自動売買でずっとうまく稼ぐのは不可能って本当?

 最近、多くのFX会社で自動売買を導入するところが相次いでいる。それに伴って、ますます多くの人がシステムトレードに挑戦するようになっていて、今までは手動で取引していたのをやめて、完全に自動売買に専念することにする例も増えている。


 自動売買ならではのメリットといえば、時間に拘束されずに取引できるという便利性や、売買ルールが常に決まった方法で行われるという仕組みが挙げられる。加えて、ミラートレーダーなどの選択型システムトレードについては、プログラムをクリックして選ぶだけで自動売買が直ちに開始されるという簡単さがある。

 こうした、自動売買ならではの長所の存在によって、手法で取引するときよりもより多くの利益を上げられるだろうと考えている人も多いだろう。しかし、自動売買は上手くいかないシステムであると批判する人もいる。


 ずっと同じロジックのシステムを使い続けて上手く稼ぎ続けるのは難しいという主張が、そのようなグループの多くの意見である。実際、相場のあるトレンドの中ではうまく利益が上げられても、トレンドが変わった瞬間に損失が多く出てしまい、結局は意味のない取引となってしまうとして批判される的となっている。


 そこで、自動売買においては、適度にシステムを切り替えていくことが求められる。ずっと同一のものを永遠に利用しても、大きなドローダウンが発生すれば、今までに上げた利益がマーケットの中へと流れてしまい、自動売買に取り組む意義が消えてしまう。


 常に勝てるシステムを探し求めていくことで、利益を伸ばすことができるのだ。ただ、それでは自動売買ならではの簡単さや便利性が失われてしまい、結局は手動時と同じように大変な作業になるという意見を述べる人も出てくるだろう。

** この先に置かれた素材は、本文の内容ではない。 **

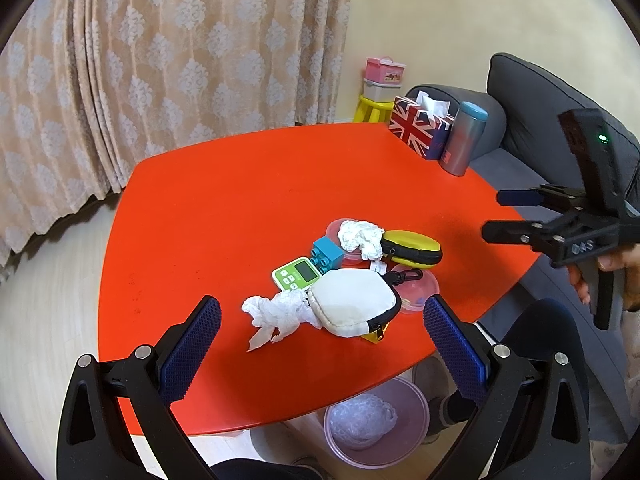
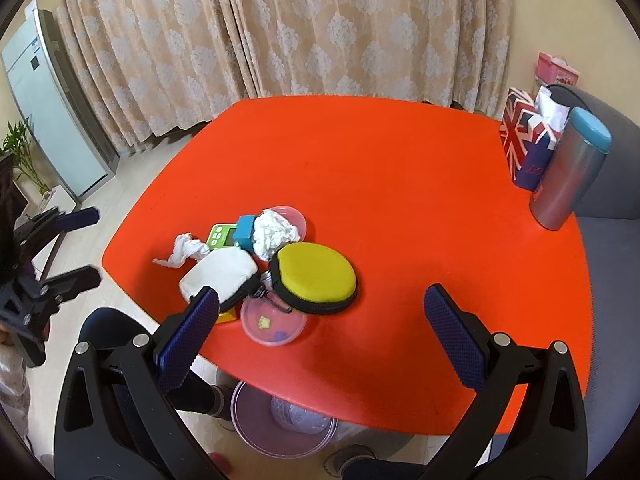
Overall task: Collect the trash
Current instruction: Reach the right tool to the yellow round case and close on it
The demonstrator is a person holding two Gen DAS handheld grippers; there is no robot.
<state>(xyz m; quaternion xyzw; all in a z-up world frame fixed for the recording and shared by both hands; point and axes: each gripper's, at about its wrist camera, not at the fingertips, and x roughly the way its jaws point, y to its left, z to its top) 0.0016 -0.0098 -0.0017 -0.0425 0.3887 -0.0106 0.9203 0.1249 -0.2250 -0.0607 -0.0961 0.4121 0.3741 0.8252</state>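
Note:
Two crumpled white tissues lie on the red table (image 1: 240, 200). One tissue (image 1: 276, 314) (image 2: 184, 252) sits at the left of the clutter, tucked against a white pouch (image 1: 352, 304). The other tissue (image 1: 360, 238) (image 2: 274, 236) rests on a pink dish beside a yellow round case (image 1: 412, 246). A pink bin (image 1: 376, 424) (image 2: 280, 420) with a plastic liner stands on the floor under the table's near edge. My left gripper (image 1: 323, 306) hovers open above the near tissue and pouch. My right gripper (image 2: 322, 294) (image 1: 494, 215) is open too, held above the yellow case.
The clutter also holds a green timer (image 1: 296, 276), a blue brick (image 1: 328, 254) and a clear pink dish (image 2: 272, 328). A flag-pattern tissue box (image 2: 524, 144) and a grey flask (image 2: 572, 176) stand at the far right corner. A grey sofa (image 1: 552, 96) flanks the table.

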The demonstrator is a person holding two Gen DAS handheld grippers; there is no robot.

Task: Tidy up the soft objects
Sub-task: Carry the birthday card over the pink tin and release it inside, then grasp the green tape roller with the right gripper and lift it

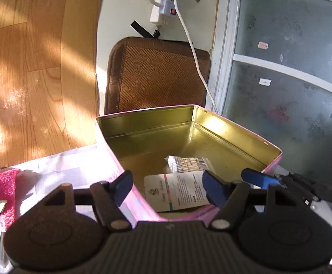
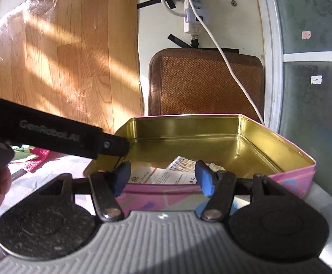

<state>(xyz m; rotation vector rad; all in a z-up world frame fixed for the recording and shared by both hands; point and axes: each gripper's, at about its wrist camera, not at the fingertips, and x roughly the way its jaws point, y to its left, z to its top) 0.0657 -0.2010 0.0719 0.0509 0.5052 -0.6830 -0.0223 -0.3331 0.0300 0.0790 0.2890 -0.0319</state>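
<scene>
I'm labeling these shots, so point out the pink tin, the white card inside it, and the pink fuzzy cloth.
pink tin (image 2: 234, 137): right wrist view, inner gold back wall.
white card (image 1: 177, 191): left wrist view, middle of its printed face.
pink fuzzy cloth (image 1: 4, 182): left wrist view, upper fuzzy part.

"GenRobot.AI" stands on the left hand-held gripper (image 2: 120, 157); the card's (image 1: 177, 190) print is unreadable.
</scene>
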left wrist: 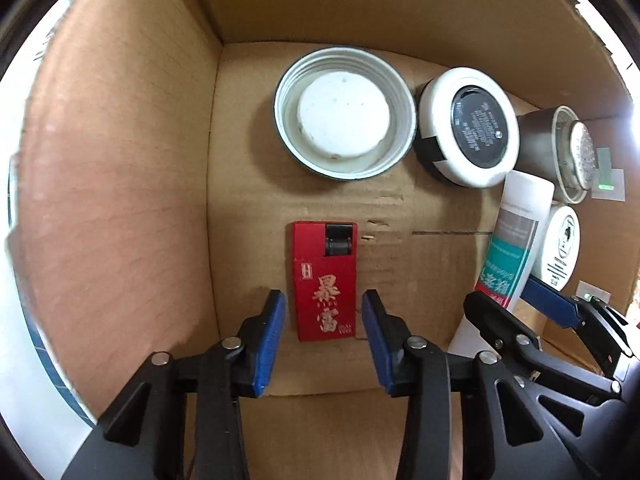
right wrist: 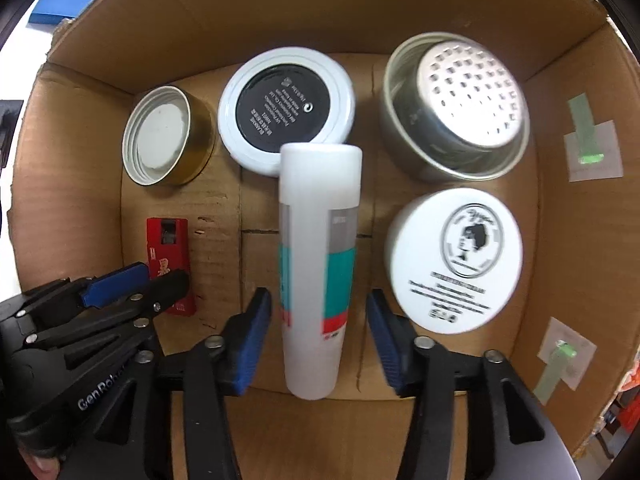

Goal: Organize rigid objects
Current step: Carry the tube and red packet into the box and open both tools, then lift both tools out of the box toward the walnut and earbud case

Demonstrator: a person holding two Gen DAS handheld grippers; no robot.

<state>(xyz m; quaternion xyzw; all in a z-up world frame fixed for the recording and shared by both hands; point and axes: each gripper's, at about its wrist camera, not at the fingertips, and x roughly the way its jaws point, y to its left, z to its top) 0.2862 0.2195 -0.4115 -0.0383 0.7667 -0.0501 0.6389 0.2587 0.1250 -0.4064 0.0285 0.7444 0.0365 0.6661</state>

 しかし、取引自体はコンピューターが行ってくれるとはいえ、やはり検証などの研究は欠かせない。その点では、従来のトレードとまったく同じである。


 「自動売買でずっとうまく稼ぐことはできない」というのは、永遠に何もせずにただ1つのシステムを永久的に使い続けた場合の話である。自動売買にしかないメリットを過剰に意識するあまり、放置して大きな利益を上げたいと考えたいのも不思議ではない。


 たが、それでも常に収益性のある環境を実現できなければ、稼ぎ続けるのは不可能となってしまうだろう。そして、収入が得られなければ、自動売買に取り組む意味はまったくないことになってしまい、やらなかった時と何の変りもないという結果になってしまうだろう。